The New Statesman brings you a big Labour story today, with the news that Tony Blair wishes to return to politics to advise the next Labour administration.
“What I would like to do is help on the policy side with the next Labour government,” he revealed in a discussion with the actor Michael Sheen, which I chaired for a guest-edited issue of the magazine.
You can read our story here. The special issue including the whole interview will be out on 25 March.
In a wide-ranging conversation on British identity, the UK’s changing role in the world and Sheen’s three onscreen depictions of Blair, the former prime minister was pushed on whether he’d return to British politics.
“Let’s say I don’t think that route would be open to me, even if I wanted it. So it’s not something I think about at all,” he replied.
However, he then disclosed: “What I would like to do is help on the policy side with the next Labour government… it’s got to be a platform that makes people think the world’s going to change, it’s just got to be the sort of change they’re not frightened of.”
The question is whether Keir Starmer and his shadow cabinet would welcome the help of a figure who so divides their party and the country at large.
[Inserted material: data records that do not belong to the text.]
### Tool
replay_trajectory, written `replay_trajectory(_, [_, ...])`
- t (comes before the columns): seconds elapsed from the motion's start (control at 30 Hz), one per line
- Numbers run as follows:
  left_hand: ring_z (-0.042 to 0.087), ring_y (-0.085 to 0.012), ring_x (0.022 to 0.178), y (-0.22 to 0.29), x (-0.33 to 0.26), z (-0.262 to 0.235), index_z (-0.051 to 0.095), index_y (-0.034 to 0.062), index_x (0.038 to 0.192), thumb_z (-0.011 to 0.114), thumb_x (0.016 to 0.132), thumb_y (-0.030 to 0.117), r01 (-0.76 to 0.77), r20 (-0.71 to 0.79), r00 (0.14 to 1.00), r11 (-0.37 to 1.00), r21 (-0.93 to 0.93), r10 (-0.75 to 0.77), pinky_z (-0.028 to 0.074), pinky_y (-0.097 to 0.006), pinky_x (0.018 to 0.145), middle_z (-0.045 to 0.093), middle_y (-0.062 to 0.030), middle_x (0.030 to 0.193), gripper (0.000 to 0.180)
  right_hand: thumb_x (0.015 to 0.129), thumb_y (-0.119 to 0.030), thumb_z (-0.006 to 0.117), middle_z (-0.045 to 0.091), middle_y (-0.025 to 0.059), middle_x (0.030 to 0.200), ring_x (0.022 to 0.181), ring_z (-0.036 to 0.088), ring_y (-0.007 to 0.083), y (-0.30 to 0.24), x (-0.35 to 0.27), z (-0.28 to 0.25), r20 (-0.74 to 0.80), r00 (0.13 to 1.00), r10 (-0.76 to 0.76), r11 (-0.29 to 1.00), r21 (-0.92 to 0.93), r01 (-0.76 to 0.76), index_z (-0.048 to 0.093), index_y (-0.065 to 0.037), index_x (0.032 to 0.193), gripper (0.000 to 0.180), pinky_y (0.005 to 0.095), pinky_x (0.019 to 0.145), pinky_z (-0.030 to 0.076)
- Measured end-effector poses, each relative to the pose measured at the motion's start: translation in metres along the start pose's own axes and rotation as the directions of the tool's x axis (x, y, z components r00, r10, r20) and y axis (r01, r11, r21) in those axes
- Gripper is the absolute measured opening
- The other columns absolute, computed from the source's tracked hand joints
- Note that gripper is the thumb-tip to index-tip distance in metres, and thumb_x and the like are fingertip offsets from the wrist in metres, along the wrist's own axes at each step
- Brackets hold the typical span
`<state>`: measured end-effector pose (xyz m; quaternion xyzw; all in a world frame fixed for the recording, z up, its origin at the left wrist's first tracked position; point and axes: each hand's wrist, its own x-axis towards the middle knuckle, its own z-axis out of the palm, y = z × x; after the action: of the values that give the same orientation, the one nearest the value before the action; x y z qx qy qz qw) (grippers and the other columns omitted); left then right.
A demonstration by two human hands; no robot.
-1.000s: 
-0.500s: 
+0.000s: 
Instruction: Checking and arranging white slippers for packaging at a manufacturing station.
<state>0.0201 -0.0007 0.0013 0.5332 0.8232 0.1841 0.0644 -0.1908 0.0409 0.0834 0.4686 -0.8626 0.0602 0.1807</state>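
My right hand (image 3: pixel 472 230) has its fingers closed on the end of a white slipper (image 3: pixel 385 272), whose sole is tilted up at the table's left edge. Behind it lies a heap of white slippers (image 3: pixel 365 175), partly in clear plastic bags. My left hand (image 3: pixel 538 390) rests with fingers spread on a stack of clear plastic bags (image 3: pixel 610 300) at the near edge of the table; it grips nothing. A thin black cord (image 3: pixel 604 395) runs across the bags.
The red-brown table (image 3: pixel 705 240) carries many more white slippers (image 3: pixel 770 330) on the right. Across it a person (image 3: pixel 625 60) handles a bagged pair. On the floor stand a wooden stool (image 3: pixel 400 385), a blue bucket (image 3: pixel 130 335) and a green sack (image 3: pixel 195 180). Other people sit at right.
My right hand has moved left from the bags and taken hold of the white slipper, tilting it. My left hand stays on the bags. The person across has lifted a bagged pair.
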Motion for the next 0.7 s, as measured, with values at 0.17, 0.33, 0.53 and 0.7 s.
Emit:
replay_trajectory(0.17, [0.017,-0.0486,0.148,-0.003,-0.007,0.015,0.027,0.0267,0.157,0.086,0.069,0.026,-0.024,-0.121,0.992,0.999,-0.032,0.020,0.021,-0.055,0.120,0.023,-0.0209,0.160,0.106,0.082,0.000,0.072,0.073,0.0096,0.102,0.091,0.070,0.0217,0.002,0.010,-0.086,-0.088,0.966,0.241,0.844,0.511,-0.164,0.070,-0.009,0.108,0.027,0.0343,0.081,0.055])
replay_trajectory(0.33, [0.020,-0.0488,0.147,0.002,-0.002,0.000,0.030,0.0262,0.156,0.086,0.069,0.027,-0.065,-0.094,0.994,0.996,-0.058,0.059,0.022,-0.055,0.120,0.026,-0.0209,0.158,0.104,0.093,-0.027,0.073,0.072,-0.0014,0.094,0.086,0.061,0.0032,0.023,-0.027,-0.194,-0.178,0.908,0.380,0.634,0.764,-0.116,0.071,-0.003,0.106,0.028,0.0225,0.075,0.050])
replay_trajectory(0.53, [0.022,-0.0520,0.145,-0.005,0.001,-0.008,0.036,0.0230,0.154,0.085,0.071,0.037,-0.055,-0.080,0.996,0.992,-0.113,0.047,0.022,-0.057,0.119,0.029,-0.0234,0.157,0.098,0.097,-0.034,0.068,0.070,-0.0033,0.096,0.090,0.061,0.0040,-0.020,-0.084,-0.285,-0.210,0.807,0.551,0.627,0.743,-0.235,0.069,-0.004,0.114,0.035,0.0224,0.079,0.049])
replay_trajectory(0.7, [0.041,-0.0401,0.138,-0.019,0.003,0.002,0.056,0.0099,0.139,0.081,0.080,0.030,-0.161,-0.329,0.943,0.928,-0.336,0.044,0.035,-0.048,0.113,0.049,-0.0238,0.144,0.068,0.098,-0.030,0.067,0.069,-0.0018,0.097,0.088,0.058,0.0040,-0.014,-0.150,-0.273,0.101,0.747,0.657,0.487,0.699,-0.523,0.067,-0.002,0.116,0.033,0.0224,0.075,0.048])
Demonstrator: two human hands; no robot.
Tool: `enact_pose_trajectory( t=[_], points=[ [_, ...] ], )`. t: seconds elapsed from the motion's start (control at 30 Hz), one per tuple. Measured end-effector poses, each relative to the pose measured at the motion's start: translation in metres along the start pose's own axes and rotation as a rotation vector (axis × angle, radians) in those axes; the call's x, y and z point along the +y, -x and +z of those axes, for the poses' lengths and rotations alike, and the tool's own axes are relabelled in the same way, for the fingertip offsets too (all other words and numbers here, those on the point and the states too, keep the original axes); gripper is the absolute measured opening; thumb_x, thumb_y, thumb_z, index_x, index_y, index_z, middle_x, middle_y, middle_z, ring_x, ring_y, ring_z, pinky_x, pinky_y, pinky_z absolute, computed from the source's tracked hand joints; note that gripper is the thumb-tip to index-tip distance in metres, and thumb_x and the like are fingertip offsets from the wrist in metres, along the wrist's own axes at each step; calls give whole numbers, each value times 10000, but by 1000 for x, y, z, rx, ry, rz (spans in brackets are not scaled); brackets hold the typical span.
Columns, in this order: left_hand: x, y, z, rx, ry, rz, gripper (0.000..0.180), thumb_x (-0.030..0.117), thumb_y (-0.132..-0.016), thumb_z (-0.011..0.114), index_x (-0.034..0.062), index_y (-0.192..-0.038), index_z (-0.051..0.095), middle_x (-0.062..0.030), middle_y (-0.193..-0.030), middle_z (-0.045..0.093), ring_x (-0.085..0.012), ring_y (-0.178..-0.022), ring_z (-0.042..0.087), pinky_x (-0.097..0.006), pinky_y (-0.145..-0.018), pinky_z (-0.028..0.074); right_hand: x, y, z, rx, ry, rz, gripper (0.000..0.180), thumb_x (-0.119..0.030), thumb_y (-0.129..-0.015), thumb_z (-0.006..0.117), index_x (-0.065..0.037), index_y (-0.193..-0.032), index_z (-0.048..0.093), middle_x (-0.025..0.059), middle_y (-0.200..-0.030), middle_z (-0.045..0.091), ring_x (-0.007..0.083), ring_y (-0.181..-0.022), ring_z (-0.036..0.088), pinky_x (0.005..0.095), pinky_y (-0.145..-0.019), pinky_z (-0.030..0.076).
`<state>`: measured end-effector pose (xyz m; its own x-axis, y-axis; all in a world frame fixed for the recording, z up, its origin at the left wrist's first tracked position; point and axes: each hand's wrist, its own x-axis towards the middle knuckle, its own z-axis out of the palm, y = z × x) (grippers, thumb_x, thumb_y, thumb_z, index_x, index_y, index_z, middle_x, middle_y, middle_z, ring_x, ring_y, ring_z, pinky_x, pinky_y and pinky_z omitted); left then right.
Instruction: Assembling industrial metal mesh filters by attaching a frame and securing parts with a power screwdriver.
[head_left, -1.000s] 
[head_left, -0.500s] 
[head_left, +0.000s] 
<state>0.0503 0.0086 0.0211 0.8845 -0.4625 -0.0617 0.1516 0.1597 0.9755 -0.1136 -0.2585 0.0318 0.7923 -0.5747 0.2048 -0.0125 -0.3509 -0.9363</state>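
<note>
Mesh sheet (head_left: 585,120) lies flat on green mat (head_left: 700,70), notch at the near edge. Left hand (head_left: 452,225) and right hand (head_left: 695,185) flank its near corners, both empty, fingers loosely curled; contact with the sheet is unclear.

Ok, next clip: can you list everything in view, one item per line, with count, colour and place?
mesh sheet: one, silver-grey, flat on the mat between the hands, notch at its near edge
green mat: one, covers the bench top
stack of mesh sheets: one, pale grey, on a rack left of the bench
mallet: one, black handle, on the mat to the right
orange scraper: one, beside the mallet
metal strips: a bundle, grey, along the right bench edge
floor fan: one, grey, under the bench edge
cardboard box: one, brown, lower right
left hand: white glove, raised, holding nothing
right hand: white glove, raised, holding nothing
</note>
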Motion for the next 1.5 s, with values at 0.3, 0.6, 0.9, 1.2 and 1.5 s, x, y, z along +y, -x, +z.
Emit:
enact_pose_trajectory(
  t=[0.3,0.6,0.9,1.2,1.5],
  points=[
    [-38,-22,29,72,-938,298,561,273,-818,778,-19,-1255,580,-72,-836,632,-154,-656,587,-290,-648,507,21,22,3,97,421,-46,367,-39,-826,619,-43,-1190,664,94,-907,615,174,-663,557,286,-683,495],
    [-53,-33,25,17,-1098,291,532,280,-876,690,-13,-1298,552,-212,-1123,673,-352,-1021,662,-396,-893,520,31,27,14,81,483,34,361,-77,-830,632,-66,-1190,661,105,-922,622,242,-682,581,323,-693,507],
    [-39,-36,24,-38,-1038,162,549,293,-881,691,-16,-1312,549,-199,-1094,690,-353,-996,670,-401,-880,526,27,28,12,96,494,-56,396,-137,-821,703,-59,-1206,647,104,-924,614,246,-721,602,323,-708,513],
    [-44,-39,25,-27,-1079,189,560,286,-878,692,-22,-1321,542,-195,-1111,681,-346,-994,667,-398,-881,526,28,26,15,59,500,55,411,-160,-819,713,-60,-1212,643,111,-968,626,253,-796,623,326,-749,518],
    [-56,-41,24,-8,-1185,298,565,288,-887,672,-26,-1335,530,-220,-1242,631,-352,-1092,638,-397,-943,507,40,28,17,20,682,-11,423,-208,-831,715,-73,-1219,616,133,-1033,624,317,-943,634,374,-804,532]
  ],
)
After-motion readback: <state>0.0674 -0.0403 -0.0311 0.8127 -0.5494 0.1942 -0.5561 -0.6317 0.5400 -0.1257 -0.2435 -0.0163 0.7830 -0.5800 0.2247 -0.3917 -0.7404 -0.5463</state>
Simply the idea of New Labour grandee Peter Mandelson advising Starmer behind the scenes – via his chief-of-staff turned campaign director Morgan McSweeney, a Mandy ally – infuriates the Labour left (even though Mandelson told me last May he hadn’t spoken to Starmer since 2018).
Despite a petition with more than a million signatures to withdraw Blair’s knighthood in early January, Starmer was confident in saying he deserves the honour. He has also been vocal about championing the former prime minister’s record, unlike his predecessors Jeremy Corbyn and the current shadow cabinet member Ed Miliband (whom some New Labour veterans blame for underplaying their achievements).
This latest story will add to the perception held by Starmer’s internal detractors of a rightward “Blairite” shift, particularly since his most recent reshuffle. In reality, this has been more of an adoption of tone and emphasis than policy (Starmer’s policy platform includes scrapping tuition fees, insourcing public contracts and tightening labour market regulation, for example). But how the Labour leader responds to Blair’s wishes may signal the extent of his commitment to such a path.